Answers to Sunday School Questions, Part 8

 Last Summer, we took up questions from our Adult Sunday School Class at First Presbyterian Dyersburg, Tennessee.  I have adapted the answers I gave in articles in the church newsletter, and I wanted to share them here.  I hope you find the short essays helpful. 

 

Why do Presbyterians believe in “predestination?” 

All Bible-believing Christians believe in predestination because the word “predestination” is in the Bible.  You must teach about any word that’s in the Bible if you truly claim to believe the Bible.  Presbyterians teach something specific about predestination though, so let’s look at that.
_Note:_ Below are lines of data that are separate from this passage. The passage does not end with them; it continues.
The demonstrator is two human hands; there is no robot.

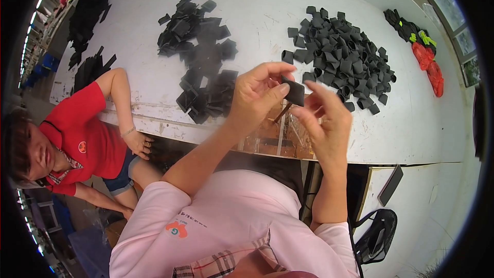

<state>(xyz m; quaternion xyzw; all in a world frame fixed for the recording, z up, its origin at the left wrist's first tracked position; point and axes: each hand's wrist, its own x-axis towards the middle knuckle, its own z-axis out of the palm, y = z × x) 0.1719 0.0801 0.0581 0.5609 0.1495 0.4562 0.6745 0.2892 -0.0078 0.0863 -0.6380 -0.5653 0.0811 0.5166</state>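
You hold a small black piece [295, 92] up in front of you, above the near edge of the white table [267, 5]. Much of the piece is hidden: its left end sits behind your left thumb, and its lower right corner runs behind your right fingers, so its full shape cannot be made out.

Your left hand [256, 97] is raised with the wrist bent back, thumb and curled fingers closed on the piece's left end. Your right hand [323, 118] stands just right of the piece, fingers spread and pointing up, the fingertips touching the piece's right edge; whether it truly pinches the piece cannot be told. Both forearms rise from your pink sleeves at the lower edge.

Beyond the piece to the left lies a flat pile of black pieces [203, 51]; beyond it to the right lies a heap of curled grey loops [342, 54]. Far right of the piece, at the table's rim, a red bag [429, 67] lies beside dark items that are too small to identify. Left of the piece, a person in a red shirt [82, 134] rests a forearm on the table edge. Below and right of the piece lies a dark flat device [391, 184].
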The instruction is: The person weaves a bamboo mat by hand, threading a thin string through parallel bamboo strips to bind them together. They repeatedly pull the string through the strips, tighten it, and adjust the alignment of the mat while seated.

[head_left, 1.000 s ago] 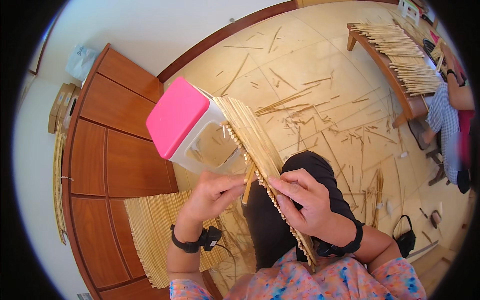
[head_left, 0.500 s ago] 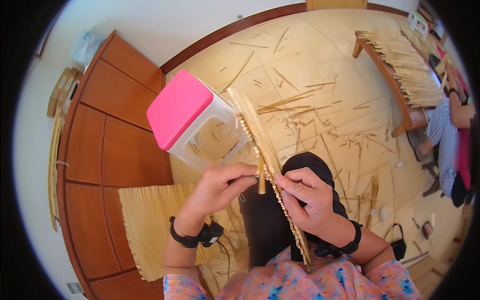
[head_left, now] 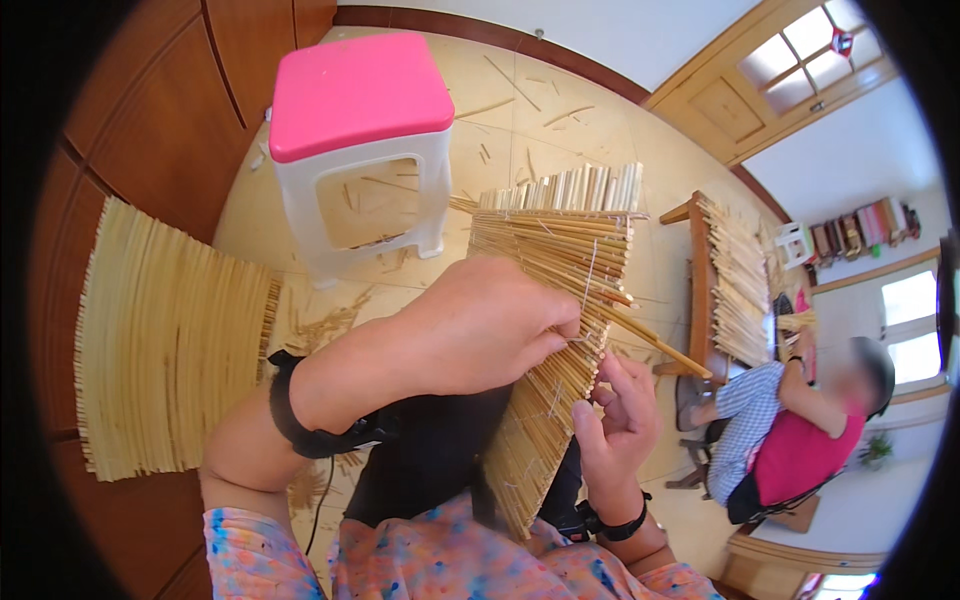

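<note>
Two hands on a half-woven bamboo-slat mat

Both hands work one piece: a bamboo-slat mat [head_left: 555,300] held up over the lap, slats bound w/ thin thread. Left hand [head_left: 480,325] lies over the mat's near face, fingers curled down, tips pinched at the slat edge approx. mid-mat; looks like they grip thread or a single slat, can't tell which. Right hand [head_left: 620,420] sits below and behind the mat's lower edge, fingers half-curled, thumb up against the slats, steadying it; not clenched. One loose slat [head_left: 655,345] sticks out to the right from the bound rows, past the others.

Step, as I judge it: binding in the newest slat, i.e. tying or tightening thread at the row where the left fingertips meet. Next move prob. calls for holding that slat flush w/ its neighbours while the thread is drawn snug, right hand keeping the mat from twisting.

Containers: none proper in sight. Nearest thing w/ a hollow is the white plastic stool w/ pink seat [head_left: 360,150] on the tiled floor [head_left: 520,120]; through its side opening only floor and stray slivers show. A finished mat [head_left: 165,335] lies flat to the left by the wood cabinet [head_left: 130,120]. Far right, a low wooden bench [head_left: 700,280] carries a heap of slats, and another person [head_left: 790,430] sits beside it.
</note>
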`<state>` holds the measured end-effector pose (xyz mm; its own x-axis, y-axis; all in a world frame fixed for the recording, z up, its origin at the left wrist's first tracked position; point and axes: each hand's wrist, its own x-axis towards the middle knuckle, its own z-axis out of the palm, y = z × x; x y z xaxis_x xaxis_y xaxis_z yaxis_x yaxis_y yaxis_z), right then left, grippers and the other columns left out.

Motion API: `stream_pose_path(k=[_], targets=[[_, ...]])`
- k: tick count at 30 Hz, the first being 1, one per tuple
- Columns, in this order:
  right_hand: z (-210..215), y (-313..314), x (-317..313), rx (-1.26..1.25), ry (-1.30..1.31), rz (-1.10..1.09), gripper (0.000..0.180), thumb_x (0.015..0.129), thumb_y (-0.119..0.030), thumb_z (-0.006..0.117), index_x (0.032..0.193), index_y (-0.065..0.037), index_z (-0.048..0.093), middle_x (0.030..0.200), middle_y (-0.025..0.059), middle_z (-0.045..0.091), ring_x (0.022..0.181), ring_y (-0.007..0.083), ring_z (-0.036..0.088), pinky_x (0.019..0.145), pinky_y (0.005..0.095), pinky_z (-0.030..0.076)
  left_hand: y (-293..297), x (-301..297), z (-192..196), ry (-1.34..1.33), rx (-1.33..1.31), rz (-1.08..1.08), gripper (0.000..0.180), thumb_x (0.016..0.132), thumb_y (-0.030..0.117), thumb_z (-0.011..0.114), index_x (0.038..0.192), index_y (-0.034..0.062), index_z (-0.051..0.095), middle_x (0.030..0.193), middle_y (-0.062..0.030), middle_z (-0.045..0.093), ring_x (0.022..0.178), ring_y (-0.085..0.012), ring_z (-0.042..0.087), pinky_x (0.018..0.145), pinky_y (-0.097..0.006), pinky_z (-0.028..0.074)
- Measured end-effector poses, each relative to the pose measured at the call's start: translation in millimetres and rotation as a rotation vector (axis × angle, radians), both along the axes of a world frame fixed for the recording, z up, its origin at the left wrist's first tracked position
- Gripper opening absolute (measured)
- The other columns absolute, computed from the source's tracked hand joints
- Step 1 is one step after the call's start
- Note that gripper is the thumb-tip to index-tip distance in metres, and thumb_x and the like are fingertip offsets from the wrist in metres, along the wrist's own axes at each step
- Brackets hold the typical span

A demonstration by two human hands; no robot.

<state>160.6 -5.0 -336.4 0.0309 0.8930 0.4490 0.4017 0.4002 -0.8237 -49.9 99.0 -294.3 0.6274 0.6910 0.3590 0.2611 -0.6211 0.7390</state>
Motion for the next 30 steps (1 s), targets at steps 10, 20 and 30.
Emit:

It all comes back to what the Bible says.  The Bible says that:

“No one is righteous—not even one.  No one is truly wise; no one is seeking God.  All have turned away; all have become useless.  No one does good, not a single one.  Their talk is foul, like the stench from an open grave.  Their tongues are filled with lies.  Snake venom drips from their lips.  “Their mouths are full of cursing and bitterness.  They rush to commit murder.       Destruction and misery always follow them.  They don’t know where to find peace.  They have no fear of God at all.  [Romans 3:10-18, NLT]

Once you were dead because of your disobedience and your many sins.  You used to live in sin, just like the rest of the world, obeying the devil—the commander of the powers in the unseen world.  He is the spirit at work in the hearts of those who refuse to obey God.  All of us used to live that way, following the passionate desires and inclinations of our sinful nature. By our very nature we were subject to God’s anger, just like everyone else. [Ephesians 2:1-3, NLT]

For the sinful nature is always hostile to God. It never did obey God’s laws, and it never will.  That’s why those who are still under the control of their sinful nature can never please God. [Romans 8:8-9, NLT]

The Bible does not ‘paint a good picture’ of us.  It says, among other things, that we are God’s enemies, and we cannot obey God or please Him.

            Having faith in Christ, giving our lives over to Christ, involves agreeing to love God and please Him.  We simply do not do love or please God on our own.   It takes a change of heart.  The Holy Spirit is the one who changes our hearts when He convicts us of sin.  We do not change ourselves.  This is what the ‘old-timers’ meant when they said the Holy Spirit “brings us under conviction.”  He gives us a new heart, and with that heart we believe the gospel and trust Christ. 

            All the rest of the Presbyterian belief about predestination falls out from there.  For example, if the Spirit changes our hearts, then He is the one who decides to change our hearts.  We do not decide, He does; so, He has the first choice.  We are chosen by God to be believers not based on what He sees in us in our sin, but because He wants to love us and put the world right.

            There are many questions that arise, and I could write about this issue for many pages, but I’ll stop with this.  We should be the humblest people in the world.  We are Christians not because we did something right but because God did something for us.  We shouldn’t ‘look down our noses’ at anyone, no matter their belief or their sin.